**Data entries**
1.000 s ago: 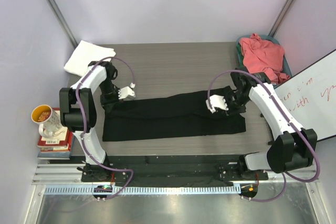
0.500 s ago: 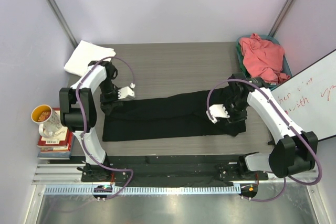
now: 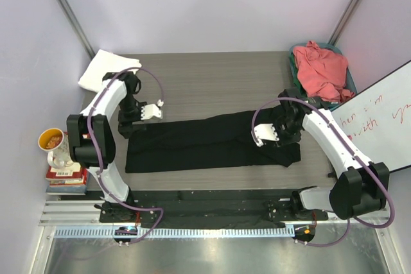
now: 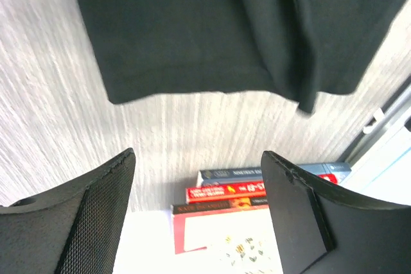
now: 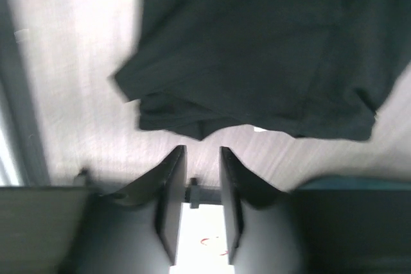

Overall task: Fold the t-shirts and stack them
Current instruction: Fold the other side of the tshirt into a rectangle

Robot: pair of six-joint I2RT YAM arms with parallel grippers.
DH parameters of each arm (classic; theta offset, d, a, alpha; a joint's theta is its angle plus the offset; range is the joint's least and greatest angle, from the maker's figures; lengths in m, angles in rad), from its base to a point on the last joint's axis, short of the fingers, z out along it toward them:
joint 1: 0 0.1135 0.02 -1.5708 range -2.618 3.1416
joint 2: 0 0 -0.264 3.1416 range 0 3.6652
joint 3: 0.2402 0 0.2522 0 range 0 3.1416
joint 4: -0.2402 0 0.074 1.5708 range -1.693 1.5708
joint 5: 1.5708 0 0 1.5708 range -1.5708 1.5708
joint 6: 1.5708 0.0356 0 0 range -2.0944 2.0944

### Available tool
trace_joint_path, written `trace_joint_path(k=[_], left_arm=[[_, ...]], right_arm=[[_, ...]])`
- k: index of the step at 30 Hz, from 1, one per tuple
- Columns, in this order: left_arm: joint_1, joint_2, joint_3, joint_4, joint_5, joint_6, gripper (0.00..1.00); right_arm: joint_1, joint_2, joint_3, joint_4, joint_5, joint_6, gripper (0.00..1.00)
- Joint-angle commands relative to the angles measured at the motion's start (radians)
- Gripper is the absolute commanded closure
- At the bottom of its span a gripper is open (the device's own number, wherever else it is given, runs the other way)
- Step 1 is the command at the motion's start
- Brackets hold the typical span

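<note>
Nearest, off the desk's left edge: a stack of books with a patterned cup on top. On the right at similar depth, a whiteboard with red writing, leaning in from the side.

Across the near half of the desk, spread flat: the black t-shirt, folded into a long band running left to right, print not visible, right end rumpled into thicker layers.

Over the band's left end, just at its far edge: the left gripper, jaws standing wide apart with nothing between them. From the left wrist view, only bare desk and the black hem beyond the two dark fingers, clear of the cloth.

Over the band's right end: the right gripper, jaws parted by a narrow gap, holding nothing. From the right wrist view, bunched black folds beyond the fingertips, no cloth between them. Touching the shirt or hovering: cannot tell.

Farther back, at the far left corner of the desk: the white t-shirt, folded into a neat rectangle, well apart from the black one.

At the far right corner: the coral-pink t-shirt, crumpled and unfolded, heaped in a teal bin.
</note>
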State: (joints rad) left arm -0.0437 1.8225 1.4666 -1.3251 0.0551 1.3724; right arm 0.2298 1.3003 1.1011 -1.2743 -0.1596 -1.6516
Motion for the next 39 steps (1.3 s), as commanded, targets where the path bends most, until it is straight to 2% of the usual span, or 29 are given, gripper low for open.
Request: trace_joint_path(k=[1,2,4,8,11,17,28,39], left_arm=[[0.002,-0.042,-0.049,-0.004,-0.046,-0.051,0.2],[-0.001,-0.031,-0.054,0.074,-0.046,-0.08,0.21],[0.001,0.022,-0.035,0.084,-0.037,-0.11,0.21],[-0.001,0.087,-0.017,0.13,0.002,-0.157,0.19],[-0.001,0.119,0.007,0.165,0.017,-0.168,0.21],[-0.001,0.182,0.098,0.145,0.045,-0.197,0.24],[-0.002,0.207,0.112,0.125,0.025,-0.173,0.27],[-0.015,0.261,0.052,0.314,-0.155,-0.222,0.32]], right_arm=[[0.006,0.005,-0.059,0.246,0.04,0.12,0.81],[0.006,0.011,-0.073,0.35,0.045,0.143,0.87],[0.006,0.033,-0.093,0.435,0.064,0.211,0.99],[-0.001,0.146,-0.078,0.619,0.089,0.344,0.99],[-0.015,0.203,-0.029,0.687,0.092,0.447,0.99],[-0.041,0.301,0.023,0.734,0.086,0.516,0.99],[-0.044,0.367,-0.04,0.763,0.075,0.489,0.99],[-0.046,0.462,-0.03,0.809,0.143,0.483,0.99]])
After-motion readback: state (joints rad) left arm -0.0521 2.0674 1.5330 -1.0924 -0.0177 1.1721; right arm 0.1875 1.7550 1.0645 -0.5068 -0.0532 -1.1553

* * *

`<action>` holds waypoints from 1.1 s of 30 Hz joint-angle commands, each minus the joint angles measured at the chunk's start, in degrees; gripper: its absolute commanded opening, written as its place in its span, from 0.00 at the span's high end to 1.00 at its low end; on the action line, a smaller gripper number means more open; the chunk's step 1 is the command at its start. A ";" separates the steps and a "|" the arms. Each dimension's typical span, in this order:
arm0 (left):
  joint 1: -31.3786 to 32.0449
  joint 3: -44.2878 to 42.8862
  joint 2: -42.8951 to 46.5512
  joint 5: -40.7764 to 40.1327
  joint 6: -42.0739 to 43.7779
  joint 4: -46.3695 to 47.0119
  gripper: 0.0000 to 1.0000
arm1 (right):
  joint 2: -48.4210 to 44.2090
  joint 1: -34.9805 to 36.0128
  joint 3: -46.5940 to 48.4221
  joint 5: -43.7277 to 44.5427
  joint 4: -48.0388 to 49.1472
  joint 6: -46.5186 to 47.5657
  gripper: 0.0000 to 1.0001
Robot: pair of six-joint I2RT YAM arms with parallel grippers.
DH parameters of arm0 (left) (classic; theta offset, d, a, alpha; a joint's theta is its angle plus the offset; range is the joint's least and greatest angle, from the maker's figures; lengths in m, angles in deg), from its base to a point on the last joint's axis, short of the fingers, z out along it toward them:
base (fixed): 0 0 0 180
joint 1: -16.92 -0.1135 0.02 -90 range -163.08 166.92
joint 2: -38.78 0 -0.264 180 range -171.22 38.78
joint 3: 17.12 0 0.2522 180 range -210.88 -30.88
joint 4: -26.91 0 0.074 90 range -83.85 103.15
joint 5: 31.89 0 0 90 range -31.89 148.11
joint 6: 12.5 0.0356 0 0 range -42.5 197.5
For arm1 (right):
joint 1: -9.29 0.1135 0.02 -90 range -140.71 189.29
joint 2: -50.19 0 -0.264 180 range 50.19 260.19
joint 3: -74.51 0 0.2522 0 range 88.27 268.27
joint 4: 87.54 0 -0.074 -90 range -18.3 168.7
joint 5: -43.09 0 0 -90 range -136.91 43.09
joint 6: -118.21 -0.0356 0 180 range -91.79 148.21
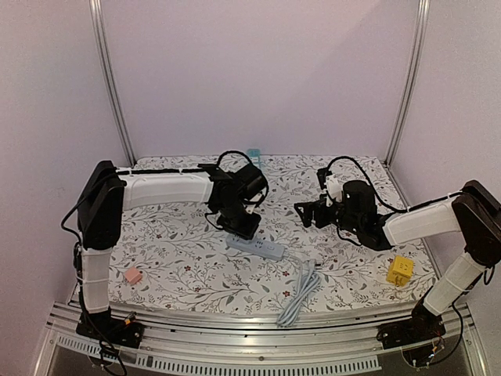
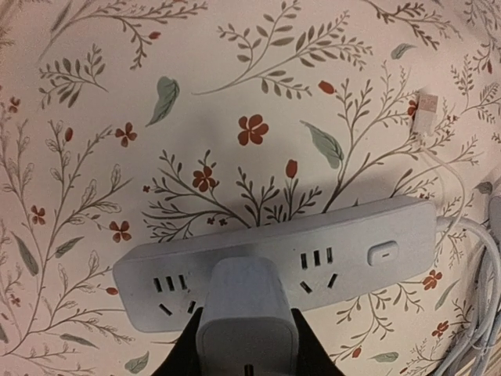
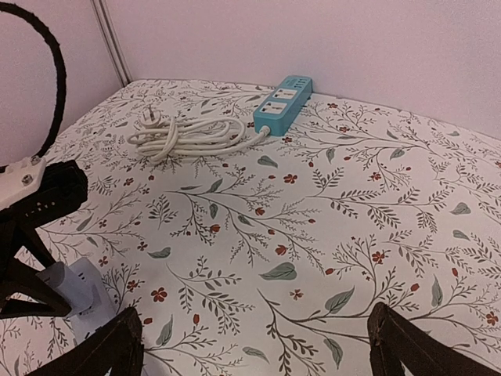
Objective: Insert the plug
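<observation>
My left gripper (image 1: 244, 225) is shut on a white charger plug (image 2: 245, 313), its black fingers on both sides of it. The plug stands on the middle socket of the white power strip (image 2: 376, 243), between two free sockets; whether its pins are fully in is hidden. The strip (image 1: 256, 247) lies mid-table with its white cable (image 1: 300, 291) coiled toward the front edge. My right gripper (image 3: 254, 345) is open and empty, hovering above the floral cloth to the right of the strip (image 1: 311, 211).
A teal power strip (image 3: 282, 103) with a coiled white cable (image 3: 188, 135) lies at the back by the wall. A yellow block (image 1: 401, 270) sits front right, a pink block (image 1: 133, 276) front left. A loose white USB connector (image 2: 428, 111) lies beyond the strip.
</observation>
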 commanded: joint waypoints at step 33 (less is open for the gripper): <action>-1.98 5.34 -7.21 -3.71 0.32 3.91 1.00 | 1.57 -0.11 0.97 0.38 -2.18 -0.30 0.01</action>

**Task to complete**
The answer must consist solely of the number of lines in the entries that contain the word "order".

**Response to this task**
2